TRY IT: What lines below hold the string "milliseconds"? Copy them all.

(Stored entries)

- Opening Delimiter -

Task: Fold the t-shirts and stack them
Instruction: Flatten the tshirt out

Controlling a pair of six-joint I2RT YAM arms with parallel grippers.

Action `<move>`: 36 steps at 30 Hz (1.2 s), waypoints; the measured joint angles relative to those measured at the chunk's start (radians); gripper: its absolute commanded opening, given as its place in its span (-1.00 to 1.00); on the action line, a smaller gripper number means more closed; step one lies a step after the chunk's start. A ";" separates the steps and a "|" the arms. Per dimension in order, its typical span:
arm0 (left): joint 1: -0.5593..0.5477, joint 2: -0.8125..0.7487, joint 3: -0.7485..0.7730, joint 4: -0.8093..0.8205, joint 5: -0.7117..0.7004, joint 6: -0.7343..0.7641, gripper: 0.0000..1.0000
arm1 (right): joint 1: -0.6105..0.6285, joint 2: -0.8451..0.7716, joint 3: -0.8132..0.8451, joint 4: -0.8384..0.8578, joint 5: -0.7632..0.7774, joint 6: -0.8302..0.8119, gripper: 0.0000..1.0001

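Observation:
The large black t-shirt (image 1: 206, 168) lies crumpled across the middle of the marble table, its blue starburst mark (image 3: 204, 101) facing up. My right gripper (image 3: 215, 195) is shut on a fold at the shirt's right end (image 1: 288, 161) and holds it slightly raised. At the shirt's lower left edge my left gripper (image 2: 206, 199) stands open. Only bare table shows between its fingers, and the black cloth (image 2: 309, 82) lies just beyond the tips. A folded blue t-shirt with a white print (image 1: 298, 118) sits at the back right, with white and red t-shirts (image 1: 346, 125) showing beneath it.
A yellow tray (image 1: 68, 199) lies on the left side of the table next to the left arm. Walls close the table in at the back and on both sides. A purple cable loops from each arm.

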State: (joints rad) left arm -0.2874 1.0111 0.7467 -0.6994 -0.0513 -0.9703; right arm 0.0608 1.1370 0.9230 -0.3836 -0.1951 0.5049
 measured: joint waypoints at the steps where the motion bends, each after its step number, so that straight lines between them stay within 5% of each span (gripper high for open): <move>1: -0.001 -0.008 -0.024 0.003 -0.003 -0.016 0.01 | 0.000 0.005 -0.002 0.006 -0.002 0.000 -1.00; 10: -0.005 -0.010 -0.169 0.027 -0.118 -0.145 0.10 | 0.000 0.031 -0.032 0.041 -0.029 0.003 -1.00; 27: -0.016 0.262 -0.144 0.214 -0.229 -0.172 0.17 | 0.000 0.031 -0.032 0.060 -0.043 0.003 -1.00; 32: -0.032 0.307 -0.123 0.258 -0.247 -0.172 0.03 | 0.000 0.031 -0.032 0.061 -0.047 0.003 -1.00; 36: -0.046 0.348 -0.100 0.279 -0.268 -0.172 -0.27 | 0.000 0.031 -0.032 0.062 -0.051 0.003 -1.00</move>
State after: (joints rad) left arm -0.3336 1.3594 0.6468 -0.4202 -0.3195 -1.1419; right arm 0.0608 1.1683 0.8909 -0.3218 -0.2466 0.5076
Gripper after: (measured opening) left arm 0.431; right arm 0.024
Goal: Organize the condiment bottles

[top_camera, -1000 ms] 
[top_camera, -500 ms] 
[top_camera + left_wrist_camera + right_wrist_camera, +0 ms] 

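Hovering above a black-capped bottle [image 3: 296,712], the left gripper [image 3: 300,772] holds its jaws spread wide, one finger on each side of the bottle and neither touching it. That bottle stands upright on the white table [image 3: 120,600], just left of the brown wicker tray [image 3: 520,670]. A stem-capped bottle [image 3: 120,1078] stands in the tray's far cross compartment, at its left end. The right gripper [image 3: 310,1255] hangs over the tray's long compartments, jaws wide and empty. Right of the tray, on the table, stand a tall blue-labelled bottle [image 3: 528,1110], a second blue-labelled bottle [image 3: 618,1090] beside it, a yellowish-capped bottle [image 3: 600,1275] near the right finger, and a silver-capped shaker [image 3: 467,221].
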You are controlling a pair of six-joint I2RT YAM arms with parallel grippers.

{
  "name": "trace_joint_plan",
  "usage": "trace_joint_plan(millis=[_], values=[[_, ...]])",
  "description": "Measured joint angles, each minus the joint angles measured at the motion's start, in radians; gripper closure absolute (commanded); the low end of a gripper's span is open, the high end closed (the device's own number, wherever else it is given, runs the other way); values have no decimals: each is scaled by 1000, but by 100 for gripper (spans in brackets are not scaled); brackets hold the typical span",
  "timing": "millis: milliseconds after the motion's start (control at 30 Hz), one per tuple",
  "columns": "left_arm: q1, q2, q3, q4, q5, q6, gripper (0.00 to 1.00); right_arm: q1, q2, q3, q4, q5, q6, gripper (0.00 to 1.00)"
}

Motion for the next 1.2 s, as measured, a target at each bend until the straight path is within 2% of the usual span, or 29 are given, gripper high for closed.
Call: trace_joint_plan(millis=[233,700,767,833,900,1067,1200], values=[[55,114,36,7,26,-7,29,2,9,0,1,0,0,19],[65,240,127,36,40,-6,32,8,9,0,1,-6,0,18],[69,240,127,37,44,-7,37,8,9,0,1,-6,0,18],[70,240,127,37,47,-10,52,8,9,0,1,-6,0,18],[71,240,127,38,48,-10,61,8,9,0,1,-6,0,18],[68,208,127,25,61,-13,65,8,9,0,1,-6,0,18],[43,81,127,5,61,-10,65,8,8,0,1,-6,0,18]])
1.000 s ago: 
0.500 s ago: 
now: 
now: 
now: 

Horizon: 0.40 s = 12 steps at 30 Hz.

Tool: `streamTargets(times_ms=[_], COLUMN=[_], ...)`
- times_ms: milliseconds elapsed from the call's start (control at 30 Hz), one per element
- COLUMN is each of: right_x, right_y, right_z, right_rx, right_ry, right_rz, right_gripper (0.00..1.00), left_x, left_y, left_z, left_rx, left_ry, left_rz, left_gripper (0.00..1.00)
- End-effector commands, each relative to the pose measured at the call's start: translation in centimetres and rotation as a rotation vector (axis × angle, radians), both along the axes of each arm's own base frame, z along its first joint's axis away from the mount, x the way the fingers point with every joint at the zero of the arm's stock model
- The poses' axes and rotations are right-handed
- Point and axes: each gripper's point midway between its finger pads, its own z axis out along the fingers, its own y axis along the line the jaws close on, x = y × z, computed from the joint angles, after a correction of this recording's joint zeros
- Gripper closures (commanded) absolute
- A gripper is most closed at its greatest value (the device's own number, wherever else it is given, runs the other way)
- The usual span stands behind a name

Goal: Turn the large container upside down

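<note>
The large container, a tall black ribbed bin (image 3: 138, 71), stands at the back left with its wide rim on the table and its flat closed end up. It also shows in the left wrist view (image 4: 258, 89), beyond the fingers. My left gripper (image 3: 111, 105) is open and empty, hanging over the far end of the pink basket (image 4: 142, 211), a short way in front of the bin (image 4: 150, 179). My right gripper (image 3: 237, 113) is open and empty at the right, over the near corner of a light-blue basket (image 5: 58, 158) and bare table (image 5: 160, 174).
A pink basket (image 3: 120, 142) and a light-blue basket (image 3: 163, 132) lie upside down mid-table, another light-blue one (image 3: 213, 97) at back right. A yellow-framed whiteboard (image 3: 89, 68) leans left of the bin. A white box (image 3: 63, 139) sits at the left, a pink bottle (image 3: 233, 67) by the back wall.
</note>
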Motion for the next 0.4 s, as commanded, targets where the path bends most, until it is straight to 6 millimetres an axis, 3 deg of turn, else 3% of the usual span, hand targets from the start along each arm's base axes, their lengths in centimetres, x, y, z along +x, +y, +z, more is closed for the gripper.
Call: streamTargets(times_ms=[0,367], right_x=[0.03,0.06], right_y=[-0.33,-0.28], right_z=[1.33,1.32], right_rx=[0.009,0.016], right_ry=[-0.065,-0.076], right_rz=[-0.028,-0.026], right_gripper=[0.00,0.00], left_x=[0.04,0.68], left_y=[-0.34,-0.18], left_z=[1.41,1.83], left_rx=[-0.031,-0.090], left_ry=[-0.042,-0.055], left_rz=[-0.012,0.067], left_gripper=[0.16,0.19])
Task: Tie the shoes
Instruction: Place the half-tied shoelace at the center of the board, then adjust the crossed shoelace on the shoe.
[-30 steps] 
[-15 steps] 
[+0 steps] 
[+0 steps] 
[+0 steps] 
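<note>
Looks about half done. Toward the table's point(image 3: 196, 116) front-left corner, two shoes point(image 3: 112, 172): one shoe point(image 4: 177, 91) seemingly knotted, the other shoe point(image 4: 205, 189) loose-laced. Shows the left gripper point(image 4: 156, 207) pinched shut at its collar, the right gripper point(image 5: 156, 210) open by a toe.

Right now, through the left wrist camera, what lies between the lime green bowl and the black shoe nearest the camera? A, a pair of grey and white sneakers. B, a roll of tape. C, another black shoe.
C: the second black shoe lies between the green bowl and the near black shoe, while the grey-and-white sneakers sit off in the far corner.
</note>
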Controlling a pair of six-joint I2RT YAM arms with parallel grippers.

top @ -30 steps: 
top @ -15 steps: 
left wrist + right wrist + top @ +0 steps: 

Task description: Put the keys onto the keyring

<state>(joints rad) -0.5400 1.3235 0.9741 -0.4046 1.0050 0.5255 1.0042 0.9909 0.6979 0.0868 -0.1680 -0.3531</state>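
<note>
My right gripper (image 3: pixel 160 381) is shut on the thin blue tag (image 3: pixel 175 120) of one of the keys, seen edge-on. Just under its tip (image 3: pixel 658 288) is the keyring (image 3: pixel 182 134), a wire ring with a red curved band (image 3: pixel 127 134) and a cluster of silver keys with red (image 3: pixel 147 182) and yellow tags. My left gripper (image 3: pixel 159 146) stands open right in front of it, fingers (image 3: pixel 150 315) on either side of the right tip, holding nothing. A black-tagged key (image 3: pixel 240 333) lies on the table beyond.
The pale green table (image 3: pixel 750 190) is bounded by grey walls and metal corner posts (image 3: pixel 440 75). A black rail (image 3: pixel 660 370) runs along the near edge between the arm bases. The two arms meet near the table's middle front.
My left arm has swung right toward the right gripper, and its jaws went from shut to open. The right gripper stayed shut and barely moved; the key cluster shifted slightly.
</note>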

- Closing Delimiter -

WRITTEN RESPONSE:
  "timing": "millis: milliseconds after the motion's start (control at 30 Hz), one per tuple",
- times_ms: milliseconds elapsed from the call's start (control at 30 Hz), one per element

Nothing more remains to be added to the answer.